(Stored entries)
***
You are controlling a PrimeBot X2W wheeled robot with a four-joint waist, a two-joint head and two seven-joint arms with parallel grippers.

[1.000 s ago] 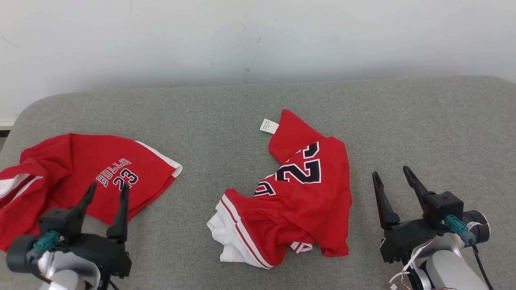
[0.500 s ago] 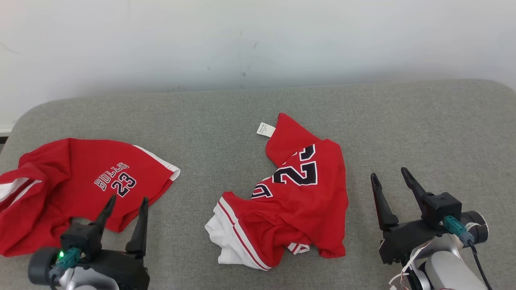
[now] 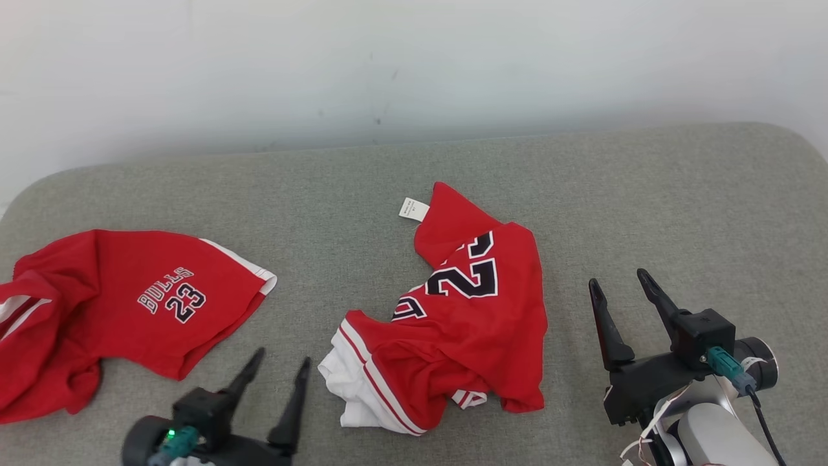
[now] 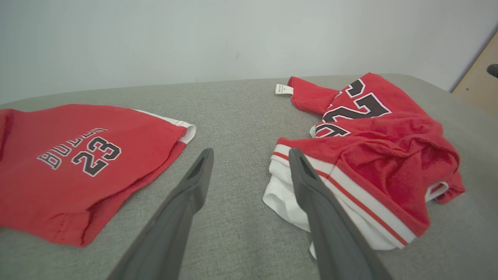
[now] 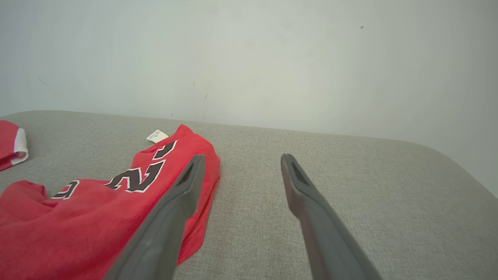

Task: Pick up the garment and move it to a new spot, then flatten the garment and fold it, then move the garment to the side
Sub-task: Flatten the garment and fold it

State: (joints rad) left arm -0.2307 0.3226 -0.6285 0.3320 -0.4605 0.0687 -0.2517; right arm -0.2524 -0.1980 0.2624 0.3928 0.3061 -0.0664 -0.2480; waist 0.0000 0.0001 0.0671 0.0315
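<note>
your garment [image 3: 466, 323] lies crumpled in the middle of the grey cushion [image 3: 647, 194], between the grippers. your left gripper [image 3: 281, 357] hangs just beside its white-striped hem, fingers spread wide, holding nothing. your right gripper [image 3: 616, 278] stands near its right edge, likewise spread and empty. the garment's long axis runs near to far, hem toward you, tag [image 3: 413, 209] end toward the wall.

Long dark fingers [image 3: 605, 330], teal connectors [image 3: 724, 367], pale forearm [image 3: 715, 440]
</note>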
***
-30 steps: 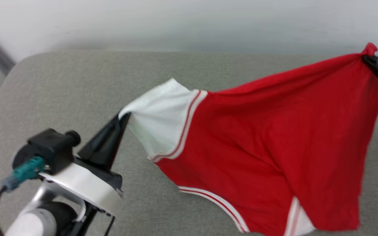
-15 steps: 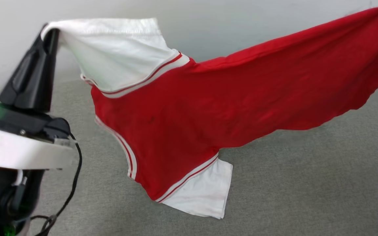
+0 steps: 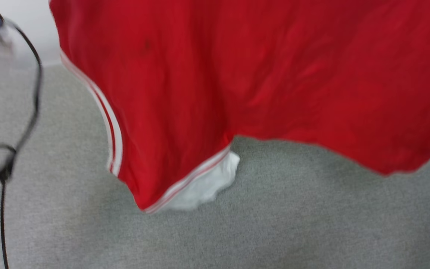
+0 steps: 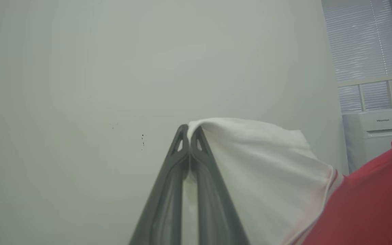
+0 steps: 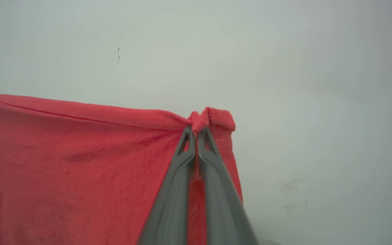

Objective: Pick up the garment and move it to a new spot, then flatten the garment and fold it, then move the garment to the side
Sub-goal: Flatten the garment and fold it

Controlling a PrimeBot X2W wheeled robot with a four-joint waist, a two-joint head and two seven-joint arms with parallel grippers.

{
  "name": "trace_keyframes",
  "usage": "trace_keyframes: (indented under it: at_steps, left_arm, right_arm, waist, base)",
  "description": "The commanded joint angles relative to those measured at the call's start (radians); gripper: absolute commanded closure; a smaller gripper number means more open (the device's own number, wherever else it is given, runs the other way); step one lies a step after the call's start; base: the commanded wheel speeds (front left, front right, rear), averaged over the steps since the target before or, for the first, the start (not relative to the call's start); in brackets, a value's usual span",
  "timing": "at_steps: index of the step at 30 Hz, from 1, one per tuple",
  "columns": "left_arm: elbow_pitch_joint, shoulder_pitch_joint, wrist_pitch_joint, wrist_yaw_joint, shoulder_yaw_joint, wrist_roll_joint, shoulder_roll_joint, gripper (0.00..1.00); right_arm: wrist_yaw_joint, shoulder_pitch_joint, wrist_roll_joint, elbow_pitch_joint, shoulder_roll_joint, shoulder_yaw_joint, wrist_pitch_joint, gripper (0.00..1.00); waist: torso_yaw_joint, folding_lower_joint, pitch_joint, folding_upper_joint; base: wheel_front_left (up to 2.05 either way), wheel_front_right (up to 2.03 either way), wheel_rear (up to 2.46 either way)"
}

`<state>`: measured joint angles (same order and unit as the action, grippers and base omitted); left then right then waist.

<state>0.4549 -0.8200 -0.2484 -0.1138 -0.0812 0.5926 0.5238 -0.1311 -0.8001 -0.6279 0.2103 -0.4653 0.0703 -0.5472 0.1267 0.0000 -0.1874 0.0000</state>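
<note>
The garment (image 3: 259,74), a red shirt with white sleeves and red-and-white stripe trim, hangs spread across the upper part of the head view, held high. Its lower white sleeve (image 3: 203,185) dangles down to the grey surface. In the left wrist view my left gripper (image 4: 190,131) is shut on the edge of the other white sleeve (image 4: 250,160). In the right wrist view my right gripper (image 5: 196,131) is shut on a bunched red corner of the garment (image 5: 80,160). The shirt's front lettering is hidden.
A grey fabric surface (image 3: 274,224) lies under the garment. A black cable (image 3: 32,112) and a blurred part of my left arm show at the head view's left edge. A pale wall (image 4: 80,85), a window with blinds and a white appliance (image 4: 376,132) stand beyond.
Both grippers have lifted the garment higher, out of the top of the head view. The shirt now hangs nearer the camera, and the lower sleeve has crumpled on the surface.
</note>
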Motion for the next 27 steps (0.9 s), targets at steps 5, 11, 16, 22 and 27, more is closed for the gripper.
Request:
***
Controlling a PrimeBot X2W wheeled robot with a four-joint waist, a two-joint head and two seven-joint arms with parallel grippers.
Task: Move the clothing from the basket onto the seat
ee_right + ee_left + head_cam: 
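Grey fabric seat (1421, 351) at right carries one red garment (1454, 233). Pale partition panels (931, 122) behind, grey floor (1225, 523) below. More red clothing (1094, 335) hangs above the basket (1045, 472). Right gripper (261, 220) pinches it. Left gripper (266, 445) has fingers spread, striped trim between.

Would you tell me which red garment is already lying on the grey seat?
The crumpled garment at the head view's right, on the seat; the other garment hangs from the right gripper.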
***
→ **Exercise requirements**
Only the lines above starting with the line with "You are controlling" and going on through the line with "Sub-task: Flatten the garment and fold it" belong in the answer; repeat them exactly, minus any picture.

→ **Result of the exercise**
You are controlling a PrimeBot X2W wheeled robot with a four-joint waist, a two-joint head and two seven-joint arms with parallel grippers.

[1.000 s ago] 
[0.500 s ago] 
[now] 
[now] 
[now] 

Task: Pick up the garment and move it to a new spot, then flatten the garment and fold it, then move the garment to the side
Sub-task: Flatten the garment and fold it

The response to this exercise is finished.